In this work, we study the pros and cons of existing works and propose an integrated perception solution for autonomous driving that makes full use of the instance semantic prior and precise feature spatial-temporal correspondences to achieve robust and continuous state estimation for both the ego-camera and static or dynamic objects in diverse environments.

3 Overview

Our semantic tracking system has three main modules, as illustrated in Fig. 2. The first module performs 2D object detection and viewpoint classification (Sect. 4), where the objects poses are roughly inferred based on the constraints between 2D box edges and 3D box vertexes. The second module is feature extraction and matching (Sect. 5). It projects all the inferred 3D boxes to the 2D image to get the objects contour and occlusion masks. Guided feature matching is then applied to get robust feature associations for both stereo and temporal images. In the third module (Sect. 6), we integrate all the semantic information, feature measurements into a tightly-coupled optimization approach. A kinematics model is additionally applied to cars to get consistent motion estimation.

4 Viewpoint Classification and 3D Box Inference

Our semantic measurement includes the 2D object box and classified viewpoints. Based on this, the object pose can be roughly inferred instantly in close-form.

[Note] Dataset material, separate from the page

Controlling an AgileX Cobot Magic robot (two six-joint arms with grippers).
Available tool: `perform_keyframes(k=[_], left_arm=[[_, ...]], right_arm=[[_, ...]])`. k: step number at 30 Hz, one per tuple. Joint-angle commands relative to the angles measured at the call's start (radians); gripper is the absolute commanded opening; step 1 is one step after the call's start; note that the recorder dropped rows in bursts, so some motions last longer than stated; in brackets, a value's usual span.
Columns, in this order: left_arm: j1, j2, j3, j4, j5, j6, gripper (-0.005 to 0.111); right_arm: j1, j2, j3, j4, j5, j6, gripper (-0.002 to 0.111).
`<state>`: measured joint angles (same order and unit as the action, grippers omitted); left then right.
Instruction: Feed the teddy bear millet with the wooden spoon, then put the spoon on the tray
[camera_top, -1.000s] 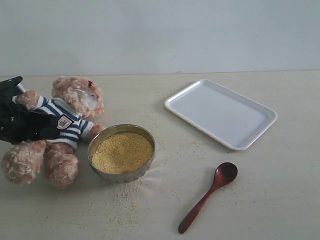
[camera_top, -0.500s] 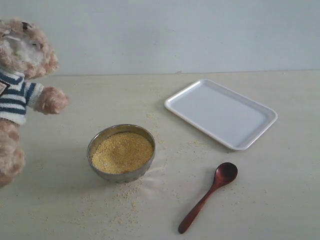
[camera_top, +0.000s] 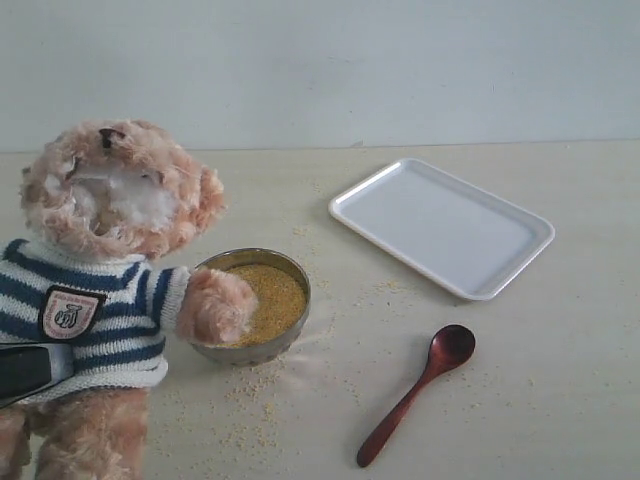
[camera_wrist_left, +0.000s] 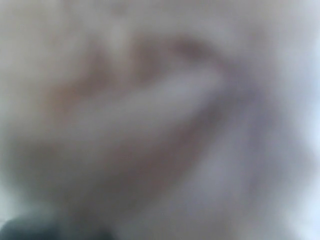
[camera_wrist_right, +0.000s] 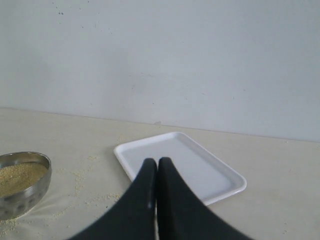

4.1 Viewpoint Classification

2D Object detection can be implemented by the state-of-the-art object detectors such as Faster R-CNN [6], YOLO [26], etc. We use Faster R-CNN in our system since it performs well on small objects. Only left images are used for object detection due to real-time requirement. The network architecture is illustrated in Fig. 2(a). Instead of the pure object classification in the original implementation of [6], we add sub-categories classification in the final FC layers, which denotes object horizontal and vertical discrete viewpoints. As Fig. 3a shown, We divide the continuous object observing angle into eight horizontal and two vertical viewpoints. With total 16 combinations of horizontal and vertical viewpoint classification, we can generate associations between edges in the 2D box and vertexes in the 3D box based on the assumption that the reprojection of the 3D bounding box will tightly fit the 2D bounding box. These associations provide essential condition to build the four edge-vertex constraints for 3D box inference (Sect. 4.2) and formulate our semantic measurement model (Sect. 6.2).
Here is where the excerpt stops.